Print the data verbatim. Leave every image out.

:: Exercise data ::
-------------------------
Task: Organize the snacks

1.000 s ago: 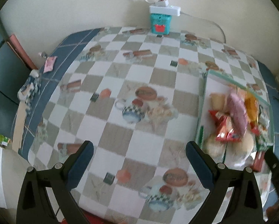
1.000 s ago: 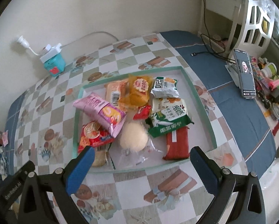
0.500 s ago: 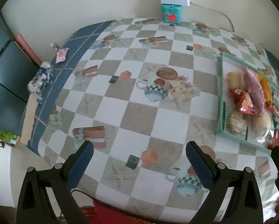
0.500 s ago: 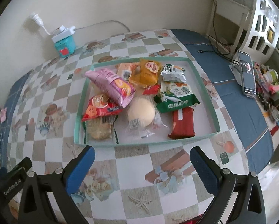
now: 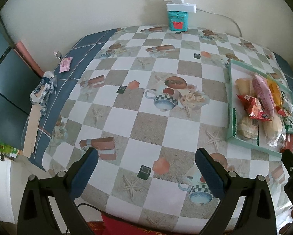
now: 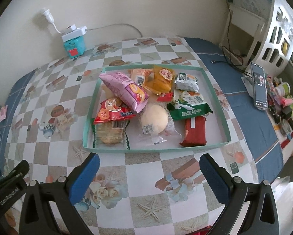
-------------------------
:: Reply ::
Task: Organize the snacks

1.000 s ago: 
1.000 s ago: 
0.500 s ago: 
0.500 s ago: 
now: 
now: 

This concludes the output.